On his honeymoon Eddie escapes while Lila is sleeping or bedridden with sunburn, only to meet Miranda (Michelle Monahan), a woman he falls for in one night. Monaghan has that chummy guy appeal, where it’s plausible for her to chug down a few beers and do it charmingly; she had the same effect in the criminally underseen Kiss Kiss, Bang Bang. Since every Farrelly Brothers movie requires an idyllic woman who is both beautiful and down-to-earth, she fits the bill nicely. But she’s the only pleasant character in an otherwise heartless movie.

We struggle to sympathize with Eddie whose excessive shallowness results in him lying to his new wife so he can go meet with this other woman. Yet we could care less about Lila, who is so stupid and annoying that she’s almost cartoonish. And Miranda is hardly around long enough for us to place our sympathies with her. Character impressions aside, there are barely enough jokes and frustrating set-ups to look past any such flaws, including several build-up moments where Eddie’s slew of lies and misunderstandings comes back to bite him in the ass. Stiller plays that same romantic comedy guy he’s been opting for since David O. Russell’s Flirting with Disaster in 1996. It’s a tired routine now and has been that way for years. The question is: When will Stiller realize it?
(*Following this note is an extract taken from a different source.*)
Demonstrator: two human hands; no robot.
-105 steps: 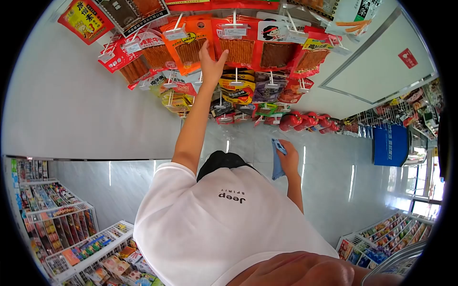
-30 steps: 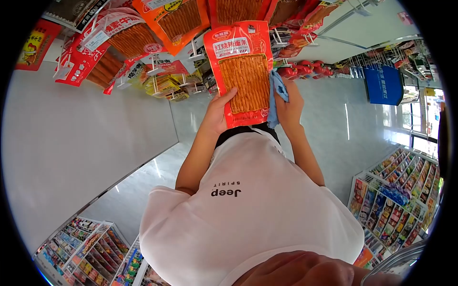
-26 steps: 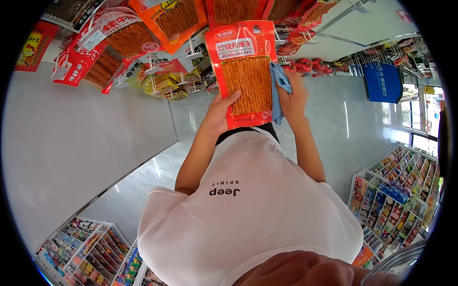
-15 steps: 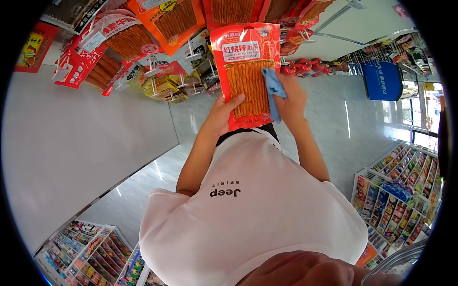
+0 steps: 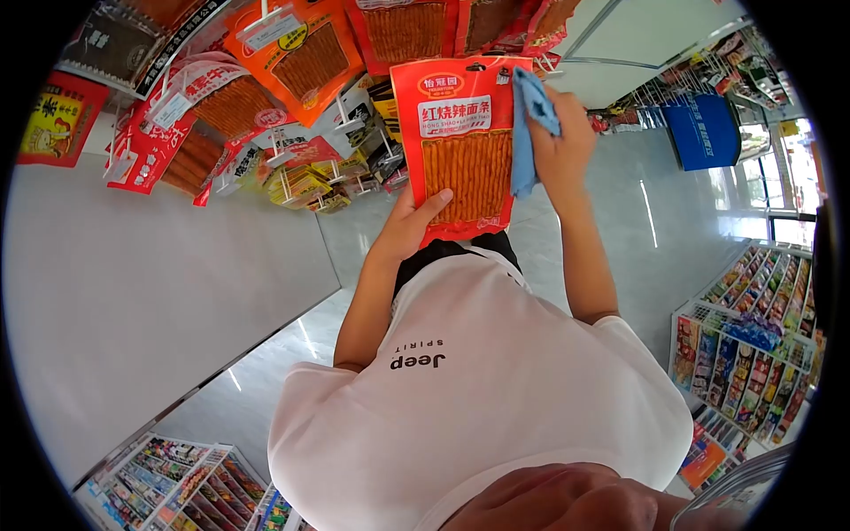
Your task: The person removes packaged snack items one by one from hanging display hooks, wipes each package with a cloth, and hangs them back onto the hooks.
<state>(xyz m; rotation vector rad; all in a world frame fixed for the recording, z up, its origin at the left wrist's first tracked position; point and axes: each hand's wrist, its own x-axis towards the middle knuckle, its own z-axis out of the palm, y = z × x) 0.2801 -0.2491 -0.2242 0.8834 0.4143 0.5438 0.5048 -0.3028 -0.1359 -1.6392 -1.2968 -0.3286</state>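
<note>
A red snack packet (image 5: 465, 168) with a clear window showing brown strips is held upright in front of my body. My left hand (image 5: 409, 228) grips its lower left edge, thumb across the front and the other fingers hidden behind. My right hand (image 5: 564, 142) is closed on a blue cloth (image 5: 524, 133). The cloth lies along the packet's upper right edge and hangs down beside it. Just beyond the packet, similar packets hang on the display, among them an orange one (image 5: 310, 66) and a red one (image 5: 403, 35).
Hooks with price tags stick out at the upper left, holding small yellow packets (image 5: 297, 181) and other bags. A pale panel (image 5: 168, 301) stands on the left. Shelves of goods (image 5: 744, 345) are at the lower right, and a blue box-like stand (image 5: 701, 131) is farther off.
My right hand has moved up along the packet's right edge with the cloth, from its middle to the top corner. The left hand keeps its hold on the packet.
</note>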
Previously made into a film by Elaine May in 1972, starring Charles Grodin and Cybill Shepherd, Neil Simon’s script for The Heartbreak Kid was rewritten by no less than five writers for this update—this may be why the movie has no heart, unlike recent comedies like Knocked Up and Superbad. The Farrellys have a way of relying solely on grotesque raunch and outrageous situations; that’s probably why their movies are so forgettable. Save for Dumb & Dumber, whose simpleton leads are so dim-witted they can’t help but be sweet, not one Farrelly Brothers movie has rewatchability.

Somewhere in the Farrelly Brothers’ seedy little hearts there are two romantics, I know it. Almost every picture they’ve made could be described as “romantic comedy”—nevermind the urine and fart jokes, there’s a heart in there somewhere. If only we didn’t have to see erect donkey penises or tolerate intentionally over-the-top sexual dialogue to find it. The Heartbreak Kid will no doubt make you laugh, but you’ll shrug it off shortly thereafter.